ArduPilot / pymavlink

python MAVLink interface and utilities
Other
493 stars 591 forks source link

message CRC checksum is wrong when a mavlink_message_t is converted to a sending buffer #237

Open WeifengY opened 5 years ago

WeifengY commented 5 years ago
issue: we may receive valid mavlink2 messages that contains "0" bytes
       in the message payload which are not generated by this library.
       for such a messages, we can succussfully convert it to a
       mavlink_message_t. we may decide to forward it to its next stop.
       when "mavlink_msg_to_send_buffer()" is called to convert the
       mavlink_message_t to another sending buffer, the "0"s in the
       playload are trimmed, but the message crc checksum is not updated
       accordingly. as a result, on the next receiving end, the buffer
       can no longer be assembled back to a mavlink_message_t.
cause: the message crc checksum doesn't match the payload content.
fix:   recaculate the crc checksum if message payload is changed.

patch is attached. recalculate_crc_if_payload_changes.zip

julianoes commented 5 years ago

This is the patch:

diff --git a/generator/C/include_v2.0/mavlink_helpers.h b/generator/C/include_v2.0/mavlink_helpers.h
index 19a76e0..cc9b385 100644
--- a/generator/C/include_v2.0/mavlink_helpers.h
+++ b/generator/C/include_v2.0/mavlink_helpers.h
@@ -15,6 +15,7 @@
 #ifdef MAVLINK_USE_CXX_NAMESPACE
 namespace mavlink {
 #endif
+MAVLINK_HELPER uint8_t mavlink_get_crc_extra(const mavlink_message_t *msg);

 /*
  * Internal function to give access to the channel status for each channel
@@ -447,8 +448,17 @@ MAVLINK_HELPER uint16_t mavlink_msg_to_send_buffer(uint8_t *buf, const mavlink_m
        ck = buf + header_len + 1 + (uint16_t)length;
        signature_len = (msg->incompat_flags & MAVLINK_IFLAG_SIGNED)?MAVLINK_SIGNATURE_BLOCK_LEN:0;
    }
-   ck[0] = (uint8_t)(msg->checksum & 0xFF);
-   ck[1] = (uint8_t)(msg->checksum >> 8);
+   if (length != msg->len) {
+       uint8_t crc_extra = mavlink_get_crc_extra(msg);
+       uint16_t checksum = crc_calculate((const uint8_t*)&buf[1], header_len);
+       crc_accumulate_buffer(&checksum, _MAV_PAYLOAD(msg), length);
+       crc_accumulate(crc_extra, &checksum);
+       ck[0] = (uint8_t)(checksum & 0xFF);
+       ck[1] = (uint8_t)(checksum >> 8);
+   } else {
+       ck[0] = (uint8_t)(msg->checksum & 0xFF);
+       ck[1] = (uint8_t)(msg->checksum >> 8);
+   }
    if (signature_len > 0) {
        memcpy(&ck[2], msg->signature, signature_len);
    }
julianoes commented 5 years ago

Something to check in the next mavlink call. @hamishwillee can you table this or add the tag please?

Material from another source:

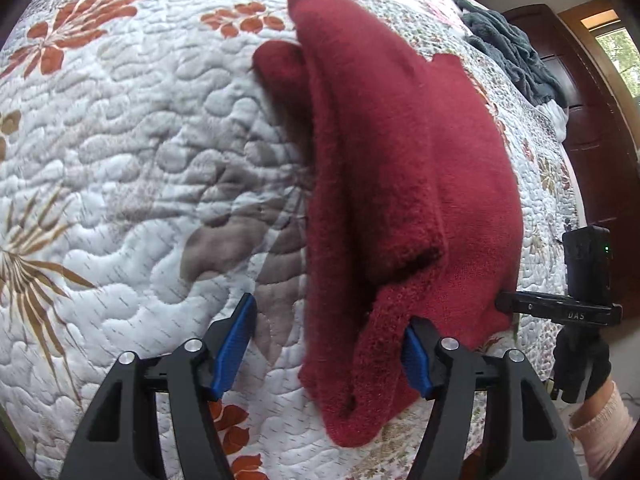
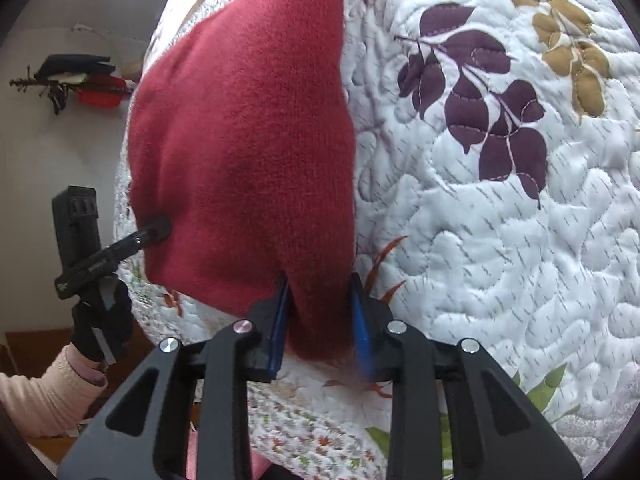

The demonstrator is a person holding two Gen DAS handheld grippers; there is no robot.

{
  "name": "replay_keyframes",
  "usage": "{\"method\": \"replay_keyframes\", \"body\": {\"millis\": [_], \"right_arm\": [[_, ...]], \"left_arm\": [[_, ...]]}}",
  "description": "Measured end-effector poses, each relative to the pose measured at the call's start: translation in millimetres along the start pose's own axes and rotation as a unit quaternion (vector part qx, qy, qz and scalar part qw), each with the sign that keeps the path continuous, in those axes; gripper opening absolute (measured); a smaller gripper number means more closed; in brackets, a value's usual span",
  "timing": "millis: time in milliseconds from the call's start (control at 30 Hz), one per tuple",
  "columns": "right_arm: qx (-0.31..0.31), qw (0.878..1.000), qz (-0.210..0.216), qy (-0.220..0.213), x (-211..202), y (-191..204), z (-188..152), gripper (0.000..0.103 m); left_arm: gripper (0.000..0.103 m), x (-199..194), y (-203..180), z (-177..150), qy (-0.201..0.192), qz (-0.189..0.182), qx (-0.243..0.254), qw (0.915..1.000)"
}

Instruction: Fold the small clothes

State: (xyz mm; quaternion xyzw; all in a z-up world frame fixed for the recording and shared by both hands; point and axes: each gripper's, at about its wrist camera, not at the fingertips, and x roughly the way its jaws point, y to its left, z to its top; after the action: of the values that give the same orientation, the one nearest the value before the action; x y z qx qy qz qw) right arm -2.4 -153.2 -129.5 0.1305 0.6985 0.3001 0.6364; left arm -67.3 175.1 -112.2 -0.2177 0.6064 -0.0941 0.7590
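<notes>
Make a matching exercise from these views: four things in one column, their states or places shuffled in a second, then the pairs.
1 left gripper
2 right gripper
3 red knitted garment
4 dark grey fleece

A heaped at the far edge of the floral quilt
B fingers spread apart
C lifted above the quilt
D clamped on fabric

Pairs: 1-B, 2-D, 3-C, 4-A

My work lies on a bed under a white quilt [image 1: 120, 168] stitched with rust, tan and purple leaves; the red sweater [image 1: 392, 184] rests on it, partly lifted; a dark grey towel [image 1: 508, 52] sits crumpled near its far edge.
</notes>
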Motion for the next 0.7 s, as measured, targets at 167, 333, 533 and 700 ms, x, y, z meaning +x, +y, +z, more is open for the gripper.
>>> {"method": "replay_keyframes", "body": {"millis": [167,333,533,700], "right_arm": [[-0.016,0.999,-0.032,-0.005,-3.5,18.4,1.8,0.034],[-0.053,0.991,-0.116,-0.041,-24.7,44.0,-8.0,0.066],[-0.075,0.975,-0.196,-0.066,-33.4,67.3,-8.7,0.082],[-0.081,0.963,-0.244,-0.077,-35.7,85.6,-5.5,0.088]], "left_arm": [[0.068,-5.5,-3.9,0.2,0.001,0.010,-0.005,0.9999],[0.067,-29.1,-25.3,-3.8,-0.022,0.063,0.008,0.9978],[0.071,-50.2,-39.4,-8.4,-0.043,0.110,-0.016,0.9929],[0.072,-60.9,-60.1,-17.3,-0.053,0.155,-0.006,0.9865]]}}
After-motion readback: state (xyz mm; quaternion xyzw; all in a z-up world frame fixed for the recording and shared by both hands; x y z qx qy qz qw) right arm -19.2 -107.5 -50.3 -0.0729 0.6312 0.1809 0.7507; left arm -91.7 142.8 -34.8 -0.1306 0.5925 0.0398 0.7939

Thx.

auturgy commented 5 years ago

Thanks Julian

Regards,

James

On 7 Nov 2018, at 7:31 pm, Julian Oes notifications@github.com wrote:

Something to check in the next mavlink call.

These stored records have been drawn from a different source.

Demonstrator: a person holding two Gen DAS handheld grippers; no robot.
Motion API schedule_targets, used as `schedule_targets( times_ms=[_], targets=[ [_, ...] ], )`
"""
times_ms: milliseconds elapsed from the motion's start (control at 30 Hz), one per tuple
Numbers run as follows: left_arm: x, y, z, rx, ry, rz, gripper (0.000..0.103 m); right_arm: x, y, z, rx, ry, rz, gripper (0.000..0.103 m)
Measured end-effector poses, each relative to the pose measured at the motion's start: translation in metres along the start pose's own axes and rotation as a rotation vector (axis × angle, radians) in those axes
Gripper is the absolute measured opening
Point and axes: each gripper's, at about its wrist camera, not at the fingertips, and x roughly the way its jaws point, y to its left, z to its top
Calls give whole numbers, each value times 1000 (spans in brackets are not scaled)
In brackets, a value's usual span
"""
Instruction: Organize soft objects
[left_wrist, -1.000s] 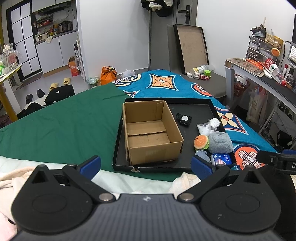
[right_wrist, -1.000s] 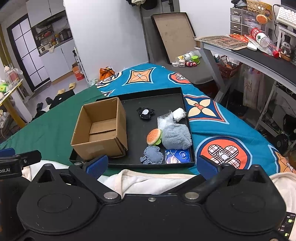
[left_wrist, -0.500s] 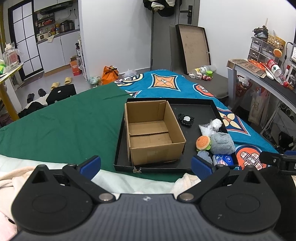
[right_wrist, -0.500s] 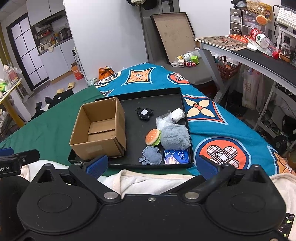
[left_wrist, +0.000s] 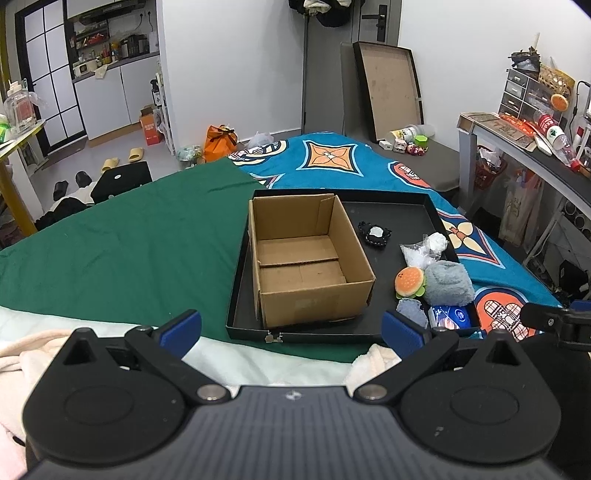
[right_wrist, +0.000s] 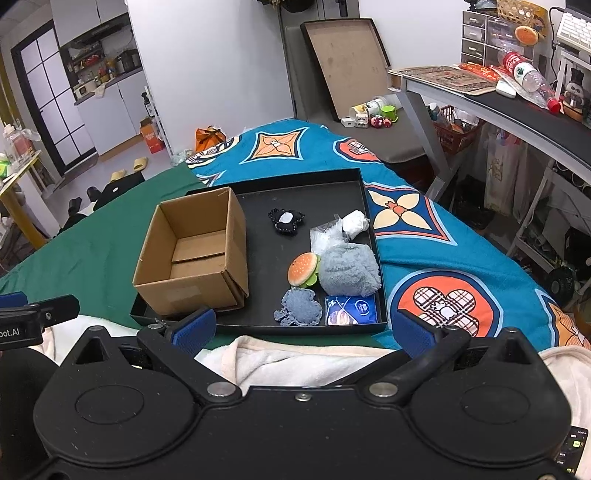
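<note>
1. A black tray (left_wrist: 391, 218) is lying on the bed, straddling a green blanket (left_wrist: 122, 243) and a blue patterned cover (right_wrist: 436, 243).
2. An open cardboard box (left_wrist: 306, 258) is sitting in the left half of the tray, with nothing showing inside it.
3. The soft things are all lying in the tray's right half, outside the box.
4. A black felt piece with a white centre (right_wrist: 286, 219) is lying farthest back, apart from the others.
5. A white wad (right_wrist: 355, 222) is resting against the tray's right wall, touching a crinkled clear bag (right_wrist: 327, 236).
6. A grey fluffy cloth (right_wrist: 349, 269) is sitting nearer, just in front of the bag, and a burger plush (right_wrist: 303, 268) is leaning against its left side.
7. A grey-blue felt patch (right_wrist: 297, 307) is lying near the front wall, and a blue packet (right_wrist: 351, 310) is sitting just to its right, in the near right corner.
8. The left gripper (left_wrist: 291, 330) is hovering short of the tray's near edge, its blue-padded fingers (left_wrist: 181, 328) spread wide and holding nothing.
9. The right gripper (right_wrist: 304, 330) is hanging likewise on the near side, fingers (right_wrist: 415, 334) wide apart and empty, above a cream fleece (right_wrist: 295, 360).
10. A desk (right_wrist: 509, 110) is standing to the right of the bed, cluttered with a bottle and small drawers.
</note>
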Motion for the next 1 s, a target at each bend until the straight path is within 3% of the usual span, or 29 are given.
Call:
schedule_targets(
  times_ms=[700, 900, 1000],
  targets=[
    [45, 12, 8, -48, 54, 28, 103, 45, -2, 7, -6, 85, 5, 103],
    [61, 18, 11, -69, 65, 45, 103, 60, -10, 12, 31, 108, 86, 103],
    [71, 22, 13, -91, 70, 50, 103, 68, -12, 15, 32, 113, 72, 103]
  ],
)
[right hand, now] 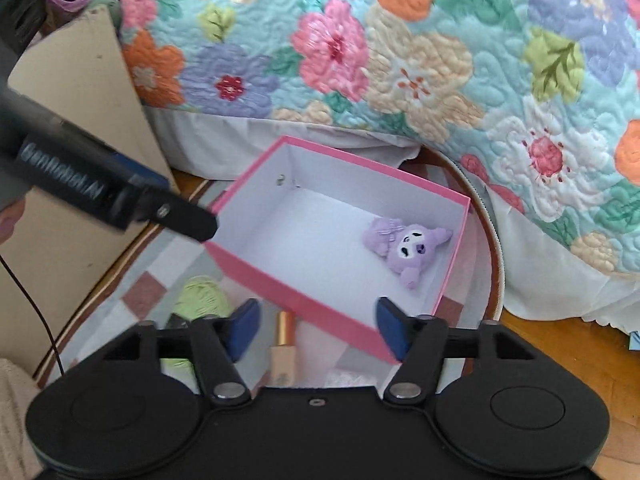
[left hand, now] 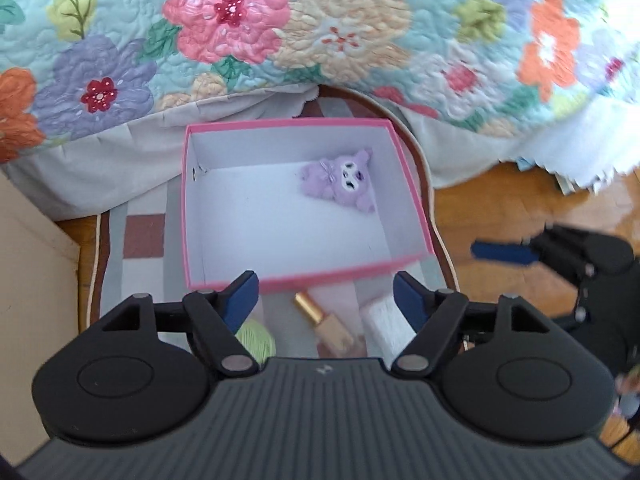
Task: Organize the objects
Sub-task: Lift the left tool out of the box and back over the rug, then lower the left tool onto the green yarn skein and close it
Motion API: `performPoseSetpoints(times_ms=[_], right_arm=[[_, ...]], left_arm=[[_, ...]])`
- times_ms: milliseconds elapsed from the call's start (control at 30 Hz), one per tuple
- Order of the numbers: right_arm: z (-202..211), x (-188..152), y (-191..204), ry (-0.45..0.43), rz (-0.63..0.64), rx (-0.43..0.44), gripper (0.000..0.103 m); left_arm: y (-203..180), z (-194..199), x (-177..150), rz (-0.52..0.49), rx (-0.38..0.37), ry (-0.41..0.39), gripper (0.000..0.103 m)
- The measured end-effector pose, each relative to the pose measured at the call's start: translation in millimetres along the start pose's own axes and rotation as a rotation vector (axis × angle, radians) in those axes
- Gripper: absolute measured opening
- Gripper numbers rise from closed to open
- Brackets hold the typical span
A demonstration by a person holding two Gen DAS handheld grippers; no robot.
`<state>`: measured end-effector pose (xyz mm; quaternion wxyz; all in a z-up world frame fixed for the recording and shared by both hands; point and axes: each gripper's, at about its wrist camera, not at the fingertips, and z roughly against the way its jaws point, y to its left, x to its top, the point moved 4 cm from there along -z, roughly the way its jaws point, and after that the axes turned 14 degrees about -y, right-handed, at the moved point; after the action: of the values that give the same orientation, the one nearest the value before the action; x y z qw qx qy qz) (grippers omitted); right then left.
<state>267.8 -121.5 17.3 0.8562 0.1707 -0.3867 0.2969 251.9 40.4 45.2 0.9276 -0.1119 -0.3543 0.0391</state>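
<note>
A pink box with a white inside stands on a patterned rug beside the bed. A purple plush toy lies in its far right corner. My left gripper hangs open above the box's near edge with nothing between its fingers. Below it lie a gold-capped bottle, a green yarn ball and a white item. My right gripper is open and empty over the box's near corner, above the bottle and the yarn. The right gripper's finger shows at the right of the left wrist view.
A floral quilt hangs over the bed behind the box. A beige cardboard panel stands at the left. The checked rug lies on a wooden floor. The left gripper's body crosses the right wrist view.
</note>
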Motion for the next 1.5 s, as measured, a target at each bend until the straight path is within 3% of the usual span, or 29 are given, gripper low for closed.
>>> performPoseSetpoints(times_ms=[167, 500, 633, 733, 867, 1167, 1267, 1500], right_arm=[[29, -5, 25, 0.042, -0.009, 0.082, 0.080], [70, -24, 85, 0.130, 0.055, 0.187, 0.091], [70, -35, 106, 0.164, 0.091, 0.209, 0.091], [63, -45, 118, 0.199, 0.050, 0.249, 0.091], [49, -53, 134, 0.194, 0.056, 0.301, 0.091], [11, -57, 145, 0.033, 0.041, 0.309, 0.091], [-11, -67, 139, 0.053, 0.005, 0.251, 0.091], [-56, -93, 129, 0.031, -0.022, 0.171, 0.091]], left_arm=[[6, 38, -29, 0.019, -0.012, 0.033, 0.077], [14, 78, -75, 0.017, 0.030, 0.060, 0.083], [24, 83, -91, 0.030, 0.041, 0.078, 0.085], [31, 81, -101, 0.036, 0.066, 0.081, 0.090], [41, 74, -109, 0.074, 0.067, 0.090, 0.091], [69, 44, -127, 0.104, 0.060, 0.010, 0.092], [86, 27, -135, 0.107, 0.115, 0.000, 0.092], [114, -12, -152, 0.198, 0.081, 0.017, 0.092]])
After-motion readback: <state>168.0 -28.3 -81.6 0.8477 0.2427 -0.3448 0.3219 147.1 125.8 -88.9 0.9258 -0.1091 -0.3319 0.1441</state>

— You are receiving this because you are subscribed to this thread. Reply to this email directly, view it on GitHub, or mute the thread.

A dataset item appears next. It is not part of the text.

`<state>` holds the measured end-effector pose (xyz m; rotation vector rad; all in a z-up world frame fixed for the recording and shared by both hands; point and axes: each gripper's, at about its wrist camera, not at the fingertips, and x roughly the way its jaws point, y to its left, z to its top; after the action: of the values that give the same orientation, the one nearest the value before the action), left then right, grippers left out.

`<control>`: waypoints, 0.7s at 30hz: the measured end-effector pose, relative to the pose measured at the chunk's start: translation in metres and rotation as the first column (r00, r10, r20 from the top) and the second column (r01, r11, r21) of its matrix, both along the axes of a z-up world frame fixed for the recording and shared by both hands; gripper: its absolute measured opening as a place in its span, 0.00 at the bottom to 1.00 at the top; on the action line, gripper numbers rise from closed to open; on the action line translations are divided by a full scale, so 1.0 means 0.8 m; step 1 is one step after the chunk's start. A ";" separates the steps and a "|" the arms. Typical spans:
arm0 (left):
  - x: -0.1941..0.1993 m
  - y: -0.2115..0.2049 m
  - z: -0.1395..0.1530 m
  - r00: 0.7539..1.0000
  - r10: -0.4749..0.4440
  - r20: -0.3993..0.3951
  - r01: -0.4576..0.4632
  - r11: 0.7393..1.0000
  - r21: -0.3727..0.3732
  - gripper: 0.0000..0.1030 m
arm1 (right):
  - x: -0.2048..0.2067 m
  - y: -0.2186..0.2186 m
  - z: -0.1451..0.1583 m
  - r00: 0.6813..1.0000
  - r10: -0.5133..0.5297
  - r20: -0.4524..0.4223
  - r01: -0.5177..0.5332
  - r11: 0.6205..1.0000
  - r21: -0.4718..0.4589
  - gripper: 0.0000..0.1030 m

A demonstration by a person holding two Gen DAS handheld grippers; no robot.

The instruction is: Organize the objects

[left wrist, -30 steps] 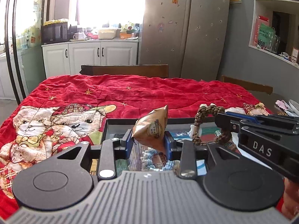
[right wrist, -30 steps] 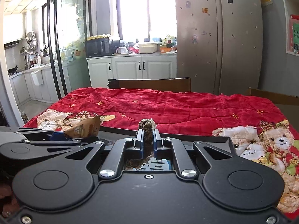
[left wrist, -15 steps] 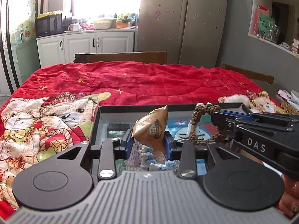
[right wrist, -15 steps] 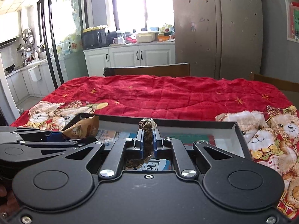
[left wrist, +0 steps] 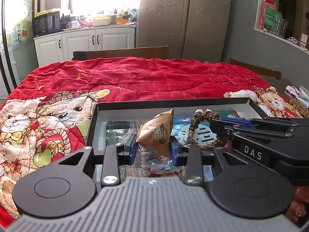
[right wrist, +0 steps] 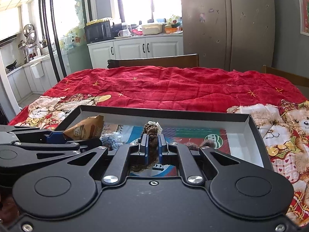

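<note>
Snack packet (left wrist: pixel 155 135) pinched inside left gripper (left wrist: pixel 154 147).

Red quilted teddy-bear cloth (left wrist: pixel 146 77) over surface; wooden chair back (right wrist: pixel 154 60) at far edge. Beyond: white cabinets (left wrist: pixel 85 42), black microwave (right wrist: pixel 98 31), steel fridge (left wrist: pixel 185 19).
</note>
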<state>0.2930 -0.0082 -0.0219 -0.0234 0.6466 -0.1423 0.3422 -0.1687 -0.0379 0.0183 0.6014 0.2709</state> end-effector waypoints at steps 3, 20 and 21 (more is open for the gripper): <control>0.001 -0.001 -0.002 1.000 -0.001 -0.006 0.001 1.000 0.004 0.38 | 0.001 0.000 -0.003 1.000 0.000 -0.009 0.000 1.000 0.000 0.09; 0.006 -0.001 -0.008 0.999 0.011 -0.036 -0.010 1.000 0.028 0.39 | 0.009 -0.001 -0.013 0.998 -0.013 -0.061 0.012 1.000 -0.017 0.10; 0.006 -0.001 -0.008 0.999 0.011 -0.037 -0.010 1.000 0.029 0.40 | 0.009 -0.001 -0.014 0.998 -0.013 -0.064 0.012 1.000 -0.020 0.10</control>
<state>0.2981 -0.0090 -0.0286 -0.0019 0.6855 -0.1226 0.3497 -0.1696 -0.0492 0.0122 0.6675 0.2527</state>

hamishwillee commented 5 years ago

Perhaps better to regenerate this as a PR so that it can be merged if approved?

Possibly I'm missing something, but I don't understand why there is an expectation that the mavlink_msg_to_send_buffer() will recalculate the checksum. Also, why it would need to - just populate the mavlink_message_t with the checksum from the incoming message (it was calculated when originally sent for a message that has no zeros).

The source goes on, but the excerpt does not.